When planning expanded capability, university faculty and administrators determined they needed enough GPU capacity to serve the diverse needs of undergraduate classes and research workloads, plus lightning-fast storage. The University selected the NVIDIA DGX-2™ platform for its immense power, technical support services, and the Docker images with NVIDIA’s NGC containerized software. Each DGX-2 system delivers an unparalleled 2 petaFLOPS of AI performance.

While Oregon State had preexisting GPU capabilities before the upgrade, it lacked both compute power and an effective way to harness it. With the new computational engines and new Mellanox InfiniBand fabric implementation, the University could deploy a battery of computational muscle that worked as a cohesive unit.

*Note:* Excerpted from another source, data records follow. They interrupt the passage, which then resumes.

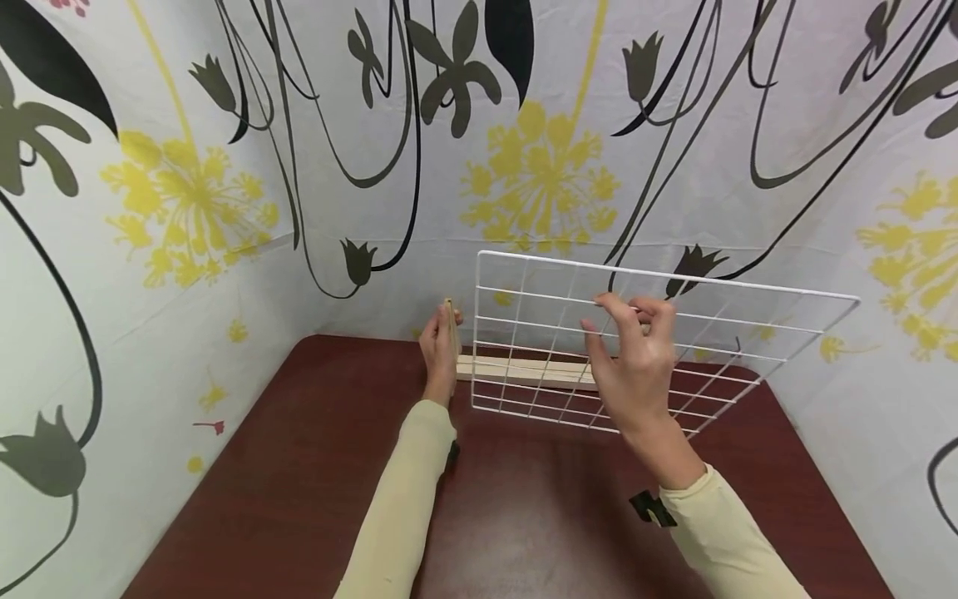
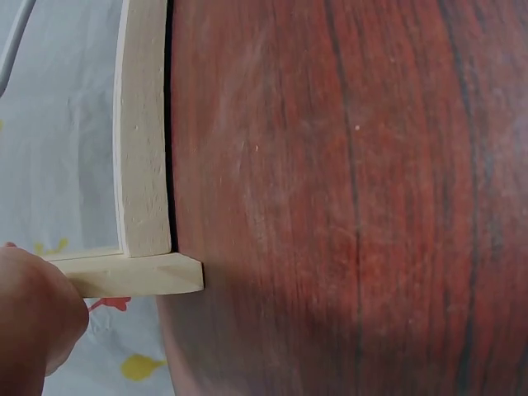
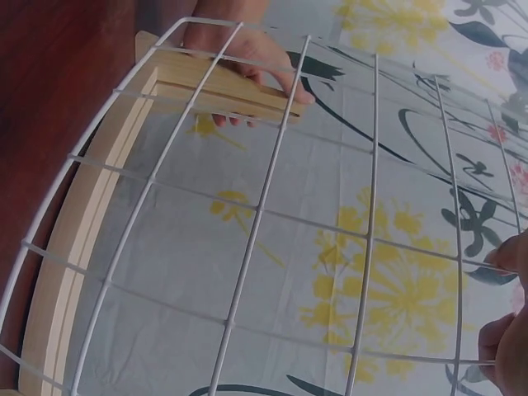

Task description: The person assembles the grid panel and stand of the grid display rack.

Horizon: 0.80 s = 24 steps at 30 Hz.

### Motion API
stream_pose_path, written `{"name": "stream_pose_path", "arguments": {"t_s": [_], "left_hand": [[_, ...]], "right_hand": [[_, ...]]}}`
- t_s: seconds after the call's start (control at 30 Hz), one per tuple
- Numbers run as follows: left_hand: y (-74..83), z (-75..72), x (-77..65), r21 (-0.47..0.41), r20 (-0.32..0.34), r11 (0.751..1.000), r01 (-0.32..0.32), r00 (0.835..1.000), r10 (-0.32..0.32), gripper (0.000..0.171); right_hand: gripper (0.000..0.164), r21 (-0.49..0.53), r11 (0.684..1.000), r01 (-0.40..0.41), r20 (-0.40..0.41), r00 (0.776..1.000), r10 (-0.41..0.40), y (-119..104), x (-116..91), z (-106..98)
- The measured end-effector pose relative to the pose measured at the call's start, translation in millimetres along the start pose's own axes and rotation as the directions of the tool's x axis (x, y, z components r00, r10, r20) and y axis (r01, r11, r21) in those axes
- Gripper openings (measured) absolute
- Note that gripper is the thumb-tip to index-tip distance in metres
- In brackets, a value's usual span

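Note:
My right hand (image 1: 639, 366) grips a white wire grid panel (image 1: 569, 263) by its inner wires, thumb apart from the bent fingers. The panel is tilted and held up over the table's far side. At the back, my left hand (image 1: 440, 345) holds a short upright wooden piece (image 1: 452, 333) from its left side. That piece meets the end of a long wooden bar (image 1: 535, 372) at a corner, as the left wrist view shows of the bar (image 2: 142, 140). Through the grid (image 3: 260, 206), the right wrist view shows a groove along the wood.
The dark red-brown table (image 1: 524, 516) has grain lines. Fabric with grey tulips and yellow flowers (image 1: 542, 179) hangs behind it and on both sides, close to the table's edges. Dark straps (image 1: 653, 509) are near the sleeves.

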<state>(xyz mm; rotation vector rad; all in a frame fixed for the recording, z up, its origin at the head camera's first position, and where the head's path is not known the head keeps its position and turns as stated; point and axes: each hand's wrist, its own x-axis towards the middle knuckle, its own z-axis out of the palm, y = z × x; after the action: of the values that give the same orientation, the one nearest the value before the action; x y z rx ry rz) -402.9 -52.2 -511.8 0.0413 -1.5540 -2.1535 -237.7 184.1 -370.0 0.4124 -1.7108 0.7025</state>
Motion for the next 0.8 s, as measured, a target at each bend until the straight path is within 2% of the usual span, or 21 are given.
{"name": "stream_pose_path", "arguments": {"t_s": [0.27, 0.4, 0.6, 0.67, 0.8], "left_hand": [[1.1, -2.8, -1.7, -0.004, 0.030, 0.999, 0.036, 0.999, -0.035, 0.055], [3.8, -5.7, -3.2, -0.010, 0.073, 0.997, 0.083, 0.994, -0.082, 0.059], [6.6, -12.9, -8.8, 0.050, 0.087, 0.990, 0.132, 0.987, -0.136, 0.055], [6.7, -14.1, -9.2, 0.061, 0.095, 0.989, 0.132, 0.986, -0.137, 0.055], [6.7, -11.2, -5.5, 0.019, 0.121, 0.994, 0.112, 0.986, -0.114, 0.058]], "right_hand": [[0.033, 0.030, 1.000, -0.002, 0.017, 1.000, 0.002, -1, 16, 9], [0.030, -0.013, 1.000, -0.020, 0.062, 0.998, 0.021, -5, 30, 13], [0.031, -0.031, 0.999, 0.016, 0.099, 0.995, -0.013, -10, 49, 19], [0.032, -0.025, 0.999, 0.036, 0.106, 0.994, -0.034, -12, 56, 22], [0.030, -0.031, 0.996, 0.079, 0.099, 0.992, -0.076, -15, 73, 28]]}}
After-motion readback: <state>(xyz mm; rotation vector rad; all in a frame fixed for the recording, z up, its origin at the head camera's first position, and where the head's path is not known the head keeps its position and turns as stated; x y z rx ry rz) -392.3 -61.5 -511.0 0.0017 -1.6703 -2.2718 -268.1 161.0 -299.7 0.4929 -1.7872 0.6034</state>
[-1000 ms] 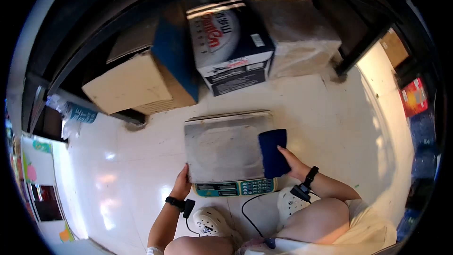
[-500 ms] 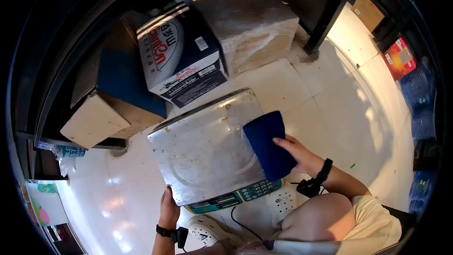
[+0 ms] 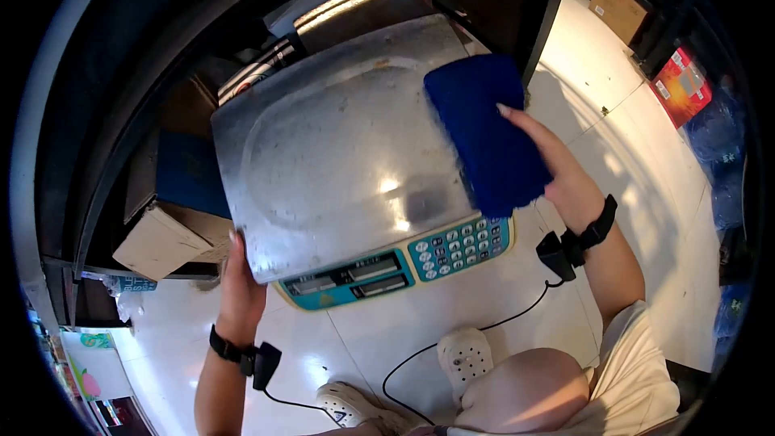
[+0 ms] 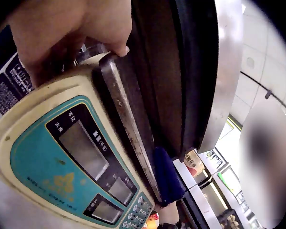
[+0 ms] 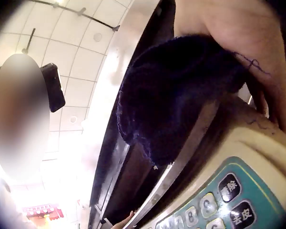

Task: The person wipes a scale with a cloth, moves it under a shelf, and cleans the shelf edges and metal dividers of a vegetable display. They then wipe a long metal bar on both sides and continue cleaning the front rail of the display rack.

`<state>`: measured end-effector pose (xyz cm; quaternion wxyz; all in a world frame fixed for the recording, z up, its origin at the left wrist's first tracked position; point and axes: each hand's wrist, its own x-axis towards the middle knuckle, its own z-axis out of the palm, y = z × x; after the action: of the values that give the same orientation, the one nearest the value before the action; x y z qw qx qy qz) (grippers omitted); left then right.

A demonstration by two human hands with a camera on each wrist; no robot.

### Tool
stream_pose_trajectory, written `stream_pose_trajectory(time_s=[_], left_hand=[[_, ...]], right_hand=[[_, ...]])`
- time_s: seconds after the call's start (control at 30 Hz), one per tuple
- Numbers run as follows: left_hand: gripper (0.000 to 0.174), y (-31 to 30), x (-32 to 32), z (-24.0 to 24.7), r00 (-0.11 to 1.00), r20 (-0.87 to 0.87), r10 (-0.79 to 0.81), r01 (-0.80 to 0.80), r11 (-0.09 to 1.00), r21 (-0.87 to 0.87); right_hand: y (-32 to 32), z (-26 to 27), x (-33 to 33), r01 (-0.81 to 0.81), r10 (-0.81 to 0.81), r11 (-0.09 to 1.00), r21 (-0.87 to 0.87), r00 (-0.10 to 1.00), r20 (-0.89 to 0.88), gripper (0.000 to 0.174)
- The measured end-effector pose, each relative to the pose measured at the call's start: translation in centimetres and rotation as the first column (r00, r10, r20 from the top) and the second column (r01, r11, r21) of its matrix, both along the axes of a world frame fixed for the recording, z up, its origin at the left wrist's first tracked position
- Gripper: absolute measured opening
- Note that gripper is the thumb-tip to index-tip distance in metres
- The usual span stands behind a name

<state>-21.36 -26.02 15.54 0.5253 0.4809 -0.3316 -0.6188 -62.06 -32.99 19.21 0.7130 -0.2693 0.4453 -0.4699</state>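
Note:
A scale with a metal plate (image 3: 339,145) and a teal keypad panel (image 3: 460,249) is held up off the floor, tilted. My left hand (image 3: 242,295) grips its left edge near the front corner; in the left wrist view the left hand's fingers (image 4: 62,33) curl under the body beside the teal display panel (image 4: 66,162). My right hand (image 3: 561,165) holds the scale's right side, with a folded dark blue cloth (image 3: 492,133) between hand and plate. In the right wrist view the cloth (image 5: 171,95) hangs over the plate's edge, and the fingers reach beneath the body.
Dark shelving (image 3: 492,0) stands ahead, with an opened cardboard box (image 3: 161,242) at left. Right are a red box (image 3: 682,87) and wrapped bottles (image 3: 718,137). A black cable (image 3: 508,321) runs above the tiled floor (image 3: 363,355), near my shoes (image 3: 466,362).
The scale has risen from the floor towards my head, held by both hands, and now covers much of the boxes behind. The cloth has moved up with it. The view has turned.

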Motion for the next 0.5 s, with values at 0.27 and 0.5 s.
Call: stream_pose_trajectory(time_s=[0.27,0.5], left_hand=[[0.051,-9.7,-2.2,3.6,0.998,0.046,0.033,-0.035,0.998,0.049],[0.052,-18.0,-3.6,2.6,0.995,0.030,0.091,-0.090,0.995,-0.043]], right_hand=[[-8.4,0.6,-0.9,0.089,-0.090,0.994,-0.065,0.996,-0.007,0.064],[-18.1,0.1,-1.2,0.072,-0.065,0.990,-0.119,0.996,0.067,0.057]])
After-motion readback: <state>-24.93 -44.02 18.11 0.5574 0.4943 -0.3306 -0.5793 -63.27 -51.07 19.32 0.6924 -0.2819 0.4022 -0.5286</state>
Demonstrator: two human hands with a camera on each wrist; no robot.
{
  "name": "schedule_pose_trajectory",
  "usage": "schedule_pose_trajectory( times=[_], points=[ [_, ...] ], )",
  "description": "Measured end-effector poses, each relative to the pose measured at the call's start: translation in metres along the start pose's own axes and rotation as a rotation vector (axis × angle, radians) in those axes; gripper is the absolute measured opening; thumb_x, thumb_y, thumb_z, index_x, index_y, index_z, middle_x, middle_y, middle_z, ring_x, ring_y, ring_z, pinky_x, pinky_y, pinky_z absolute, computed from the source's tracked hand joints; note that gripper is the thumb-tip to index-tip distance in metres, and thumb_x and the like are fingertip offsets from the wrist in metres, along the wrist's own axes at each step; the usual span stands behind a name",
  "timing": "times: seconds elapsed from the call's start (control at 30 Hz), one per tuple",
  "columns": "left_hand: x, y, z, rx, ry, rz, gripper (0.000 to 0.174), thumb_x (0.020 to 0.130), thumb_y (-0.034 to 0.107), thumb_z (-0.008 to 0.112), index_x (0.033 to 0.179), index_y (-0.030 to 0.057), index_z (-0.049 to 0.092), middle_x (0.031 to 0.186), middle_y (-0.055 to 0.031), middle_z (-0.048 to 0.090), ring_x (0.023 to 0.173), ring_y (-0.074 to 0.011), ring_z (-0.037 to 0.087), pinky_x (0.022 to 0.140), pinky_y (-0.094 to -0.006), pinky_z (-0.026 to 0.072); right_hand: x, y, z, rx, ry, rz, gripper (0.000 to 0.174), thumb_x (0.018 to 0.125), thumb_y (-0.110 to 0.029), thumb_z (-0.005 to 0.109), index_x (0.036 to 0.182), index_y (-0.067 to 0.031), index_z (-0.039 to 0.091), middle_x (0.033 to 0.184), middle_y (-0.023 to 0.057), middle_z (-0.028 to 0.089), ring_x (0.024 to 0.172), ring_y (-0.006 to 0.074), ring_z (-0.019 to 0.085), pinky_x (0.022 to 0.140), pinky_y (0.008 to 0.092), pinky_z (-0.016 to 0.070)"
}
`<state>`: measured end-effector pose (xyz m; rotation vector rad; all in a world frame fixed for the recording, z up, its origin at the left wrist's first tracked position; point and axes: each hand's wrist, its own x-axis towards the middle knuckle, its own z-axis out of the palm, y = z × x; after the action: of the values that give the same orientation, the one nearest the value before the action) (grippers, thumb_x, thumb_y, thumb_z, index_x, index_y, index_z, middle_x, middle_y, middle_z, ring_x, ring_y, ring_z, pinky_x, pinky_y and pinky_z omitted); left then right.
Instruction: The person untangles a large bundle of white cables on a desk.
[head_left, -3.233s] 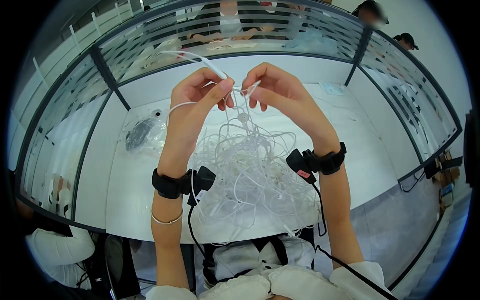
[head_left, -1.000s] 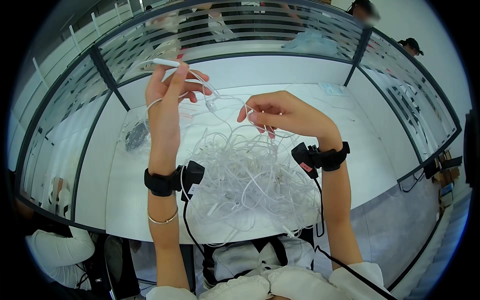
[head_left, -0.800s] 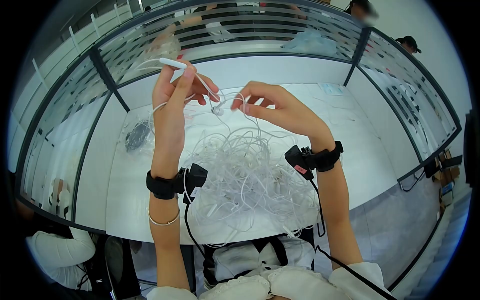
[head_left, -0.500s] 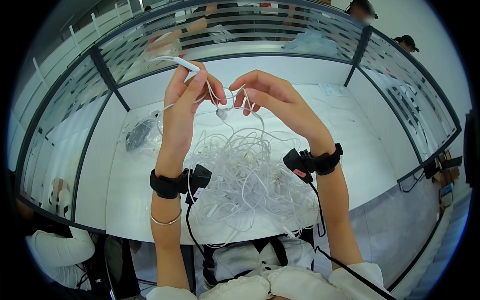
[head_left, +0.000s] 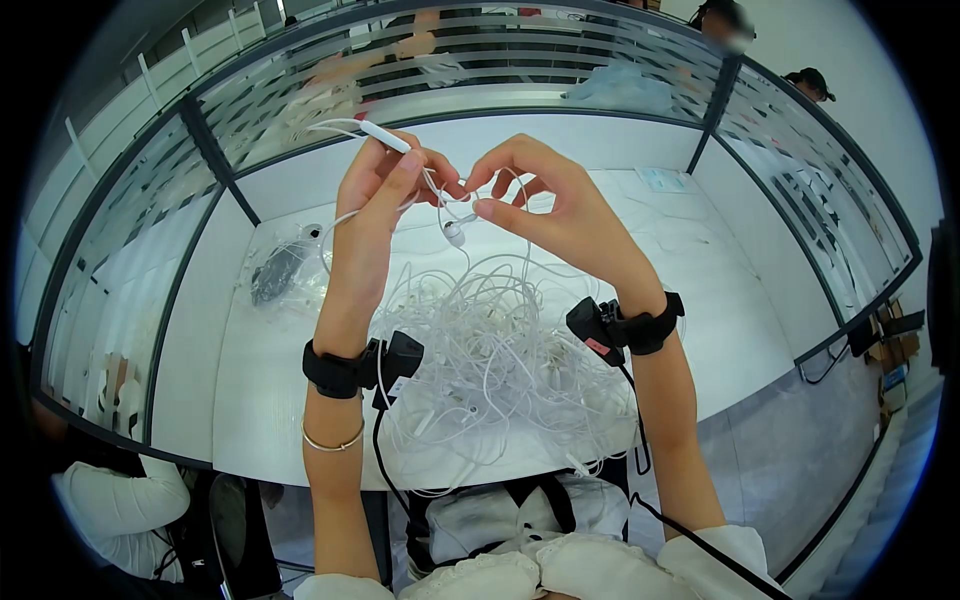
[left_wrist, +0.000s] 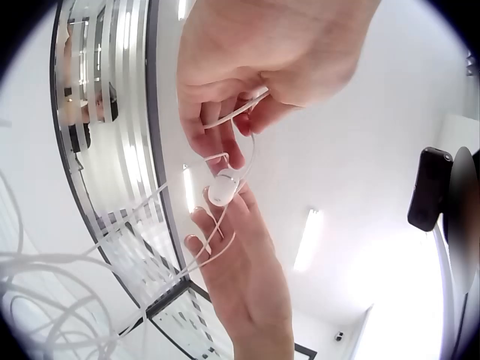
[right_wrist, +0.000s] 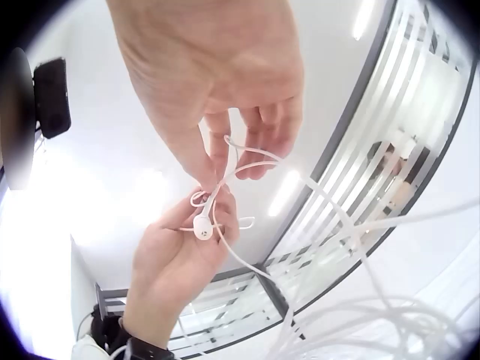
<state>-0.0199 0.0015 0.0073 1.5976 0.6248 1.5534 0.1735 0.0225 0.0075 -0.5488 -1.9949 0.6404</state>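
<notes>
Raised over the desk, the left hand pinches a white cable with a slim white inline piece between thumb and fingers. Close beside it on the right, the right hand pinches a thin strand between thumb and index finger. A white earbud hangs just below the fingertips of both hands; in the right wrist view the earbud lies near the pinched strand. Under the hands spreads a large tangled heap of white cables, and strands run up from it to the hands.
A clear plastic bag with something dark lies on the desk at the left. Partition panels surround the desk's back and sides. A pale sheet lies at the back right. People are visible beyond the partition.
Both hands have risen and come closer together, the left moving right. The right hand's fingers now meet the strand near the left fingertips, and the earbud shows more clearly beneath.
</notes>
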Motion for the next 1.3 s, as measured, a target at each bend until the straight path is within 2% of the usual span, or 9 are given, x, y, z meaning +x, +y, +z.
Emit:
schedule_pose_trajectory(
  times=[0.23,0.33,0.43,0.53,0.63,0.83,1.03,1.23,1.3],
  points=[
    [-0.001,-0.002,-0.001,0.007,0.062,-0.082,0.02,0.097,0.028,0.047,0.098,0.0084,0.051,0.085,-0.0087,0.064,0.081,-0.0186,0.066,0.068,-0.0301,0.0527,-0.001,0.002,0.0,-0.253,0.063,-0.217,0.013,0.076,-0.012,0.07,0.088,-0.0087,0.064,0.089,0.0021,0.054,0.086,0.0184,0.054,0.075,0.0305,0.0444],
    [-0.001,-0.004,0.0,0.03,0.088,-0.106,0.021,0.097,0.029,0.047,0.098,0.008,0.052,0.086,-0.0088,0.064,0.081,-0.0176,0.065,0.069,-0.0301,0.0545,-0.001,0.002,0.001,-0.269,0.028,-0.175,0.01,0.076,-0.012,0.07,0.084,-0.0083,0.066,0.087,0.0027,0.054,0.085,0.0199,0.054,0.076,0.0316,0.0439],
    [-0.002,-0.003,-0.001,0.02,0.06,-0.142,0.015,0.097,0.022,0.047,0.102,0.0081,0.05,0.088,-0.0077,0.062,0.086,-0.016,0.063,0.072,-0.0302,0.0544,-0.001,0.003,-0.001,-0.332,-0.027,-0.168,0.008,0.076,-0.012,0.069,0.083,-0.0085,0.067,0.083,0.0021,0.057,0.083,0.0204,0.055,0.076,0.0322,0.0436],
    [-0.001,-0.007,-0.001,0.031,0.077,-0.135,0.022,0.097,0.029,0.047,0.098,0.0075,0.052,0.087,-0.0088,0.063,0.082,-0.0174,0.065,0.071,-0.0308,0.0552,-0.001,0.004,0.0,-0.364,-0.044,-0.175,0.007,0.077,-0.012,0.068,0.084,-0.0099,0.067,0.079,0.0012,0.058,0.082,0.0205,0.056,0.075,0.0326,0.0432],
    [-0.001,-0.009,-0.002,-0.003,0.071,-0.161,0.022,0.097,0.028,0.047,0.098,0.0071,0.051,0.088,-0.0091,0.063,0.084,-0.0179,0.065,0.072,-0.031,0.0553,-0.003,0.005,0.0,-0.44,-0.042,-0.184,0.006,0.077,-0.011,0.066,0.084,-0.0106,0.064,0.078,0.0011,0.059,0.079,0.0204,0.056,0.074,0.0324,0.0432],
    [-0.001,-0.011,-0.003,-0.056,0.071,-0.208,0.016,0.097,0.022,0.046,0.101,0.0074,0.051,0.09,-0.0089,0.063,0.082,-0.0176,0.065,0.072,-0.0297,0.0536,-0.005,0.006,0.001,-0.472,-0.029,-0.199,0.006,0.078,-0.01,0.064,0.083,-0.01,0.061,0.079,0.0023,0.061,0.074,0.0209,0.057,0.071,0.0323,0.0438],
    [-0.003,-0.006,-0.004,-0.078,0.092,-0.238,0.016,0.096,0.023,0.048,0.102,0.0084,0.05,0.089,-0.0097,0.063,0.07,-0.0167,0.064,0.061,-0.0252,0.0487,-0.004,-0.001,0.003,-0.296,0.059,-0.093,0.009,0.08,-0.007,0.063,0.089,-0.0084,0.06,0.077,0.0042,0.061,0.07,0.0186,0.06,0.063,0.0296,0.0475],
    [-0.003,-0.006,0.0,-0.067,0.092,-0.229,0.02,0.096,0.029,0.049,0.096,0.0085,0.048,0.084,-0.0123,0.065,0.062,-0.0174,0.063,0.051,-0.0233,0.0412,-0.003,0.002,0.002,-0.302,0.091,-0.031,0.011,0.085,-0.009,0.062,0.096,-0.0089,0.059,0.081,0.0048,0.061,0.067,0.0184,0.06,0.058,0.0275,0.0471],
    [-0.003,-0.006,0.0,-0.067,0.085,-0.238,0.017,0.096,0.026,0.048,0.1,0.0093,0.048,0.083,-0.0106,0.064,0.059,-0.0158,0.06,0.05,-0.0225,0.0397,-0.002,0.001,0.002,-0.328,0.103,-0.052,0.011,0.085,-0.01,0.062,0.096,-0.0088,0.06,0.081,0.0049,0.061,0.066,0.0186,0.059,0.057,0.0278,0.0463]
  ],
)
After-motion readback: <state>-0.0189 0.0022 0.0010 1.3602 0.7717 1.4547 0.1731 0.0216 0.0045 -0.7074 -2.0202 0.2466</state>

Microway, Inc., an NVIDIA Partner Network HPC Partner of the Year, installed the DGX-2 deployment at Oregon State. Working with campus experts in the University’s IT organization, Microway experts completed the installation process, burned the new deployment in, integrated software, and transferred knowledge to the University team.

Since the successful installation the deployment has been utilized for a wide variety of research applications and as a classroom tool. These include research applications that were simply impossible to run on prior hardware: including a new driverless electric vehicle research.

Oregon State’s bold decision to invest in six new supercomputers was designed to improve its research and educational community. “We want to attract the very best to our campus, whether student, staff, or faculty, and we think the DGX-2 is going to go a long way to show how serious we are about that,” explains Todd Shechter, Director of Information Technology at Oregon State University College of Engineering. “Microway’s expert knowledge of the DGX-2 system and ability to train Oregon State IT professionals to operate the supercomputers play a key role in ensuring Oregon State’s future success in research endeavors and undergraduate education.”

“I hope there are additional opportunities to work with Microway,” says Shechter. “When you use the term value-added reseller, they truly do add value to the relationship.”